- _WHAT THE EXERCISE ASKS_: Give back an exact copy of the lines from the start of the material through the line bearing "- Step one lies". Include both ends and nothing else.

- _DATA BELOW_:
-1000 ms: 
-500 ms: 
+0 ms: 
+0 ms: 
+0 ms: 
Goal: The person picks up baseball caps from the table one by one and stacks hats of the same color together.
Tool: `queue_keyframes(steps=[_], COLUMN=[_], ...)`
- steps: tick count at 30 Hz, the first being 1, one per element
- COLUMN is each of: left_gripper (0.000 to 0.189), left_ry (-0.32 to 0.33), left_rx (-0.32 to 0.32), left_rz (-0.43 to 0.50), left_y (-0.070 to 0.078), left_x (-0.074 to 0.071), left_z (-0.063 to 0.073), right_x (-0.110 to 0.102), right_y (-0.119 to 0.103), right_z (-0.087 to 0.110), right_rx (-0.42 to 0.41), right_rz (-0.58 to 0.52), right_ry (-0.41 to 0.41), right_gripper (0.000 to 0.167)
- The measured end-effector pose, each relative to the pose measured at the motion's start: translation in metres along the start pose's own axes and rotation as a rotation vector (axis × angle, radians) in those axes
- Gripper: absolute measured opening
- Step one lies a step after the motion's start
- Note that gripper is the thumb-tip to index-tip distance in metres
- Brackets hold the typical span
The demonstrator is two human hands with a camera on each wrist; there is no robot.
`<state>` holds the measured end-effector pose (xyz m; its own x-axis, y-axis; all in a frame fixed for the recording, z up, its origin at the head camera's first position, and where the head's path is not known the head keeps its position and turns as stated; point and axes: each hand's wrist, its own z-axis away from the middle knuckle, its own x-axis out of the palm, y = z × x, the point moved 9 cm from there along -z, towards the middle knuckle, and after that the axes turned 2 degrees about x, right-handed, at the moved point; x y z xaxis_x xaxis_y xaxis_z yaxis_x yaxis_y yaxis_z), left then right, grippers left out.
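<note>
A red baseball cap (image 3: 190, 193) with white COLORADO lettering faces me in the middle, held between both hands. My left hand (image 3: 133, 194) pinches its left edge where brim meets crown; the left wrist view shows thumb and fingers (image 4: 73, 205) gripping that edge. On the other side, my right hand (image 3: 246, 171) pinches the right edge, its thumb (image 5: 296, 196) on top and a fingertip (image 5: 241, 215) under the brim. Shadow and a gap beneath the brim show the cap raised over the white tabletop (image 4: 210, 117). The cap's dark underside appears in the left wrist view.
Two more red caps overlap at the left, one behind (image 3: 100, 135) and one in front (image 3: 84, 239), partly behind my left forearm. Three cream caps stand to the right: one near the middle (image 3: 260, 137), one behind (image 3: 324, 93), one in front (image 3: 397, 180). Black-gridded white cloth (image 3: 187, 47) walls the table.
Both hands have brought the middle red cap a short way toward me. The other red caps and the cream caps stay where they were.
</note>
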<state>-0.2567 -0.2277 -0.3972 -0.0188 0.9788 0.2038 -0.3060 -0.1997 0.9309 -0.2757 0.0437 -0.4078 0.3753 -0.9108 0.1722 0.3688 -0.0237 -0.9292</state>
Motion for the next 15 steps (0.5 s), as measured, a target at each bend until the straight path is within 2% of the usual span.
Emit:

- _RESPONSE_:
-1000 ms: 
-500 ms: 
+0 ms: 
+0 ms: 
+0 ms: 
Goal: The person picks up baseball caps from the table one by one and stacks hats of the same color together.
Tool: `queue_keyframes(steps=[_], COLUMN=[_], ...)`
- steps: tick count at 30 Hz, the first being 1, one per element
- COLUMN is each of: left_gripper (0.000 to 0.189), left_ry (-0.32 to 0.33), left_rx (-0.32 to 0.32), left_rz (-0.43 to 0.50), left_y (-0.070 to 0.078), left_x (-0.074 to 0.071), left_z (-0.063 to 0.073), right_x (-0.110 to 0.102), right_y (-0.119 to 0.103), right_z (-0.087 to 0.110), right_rx (-0.42 to 0.41), right_rz (-0.58 to 0.52), right_ry (-0.41 to 0.41), right_gripper (0.000 to 0.167)
- The measured end-effector pose, each relative to the pose measured at the motion's start: translation in metres along the start pose's own axes and rotation as a rotation vector (axis × angle, radians) in those axes
- Gripper: absolute measured opening
- Step one lies a step after the motion's start

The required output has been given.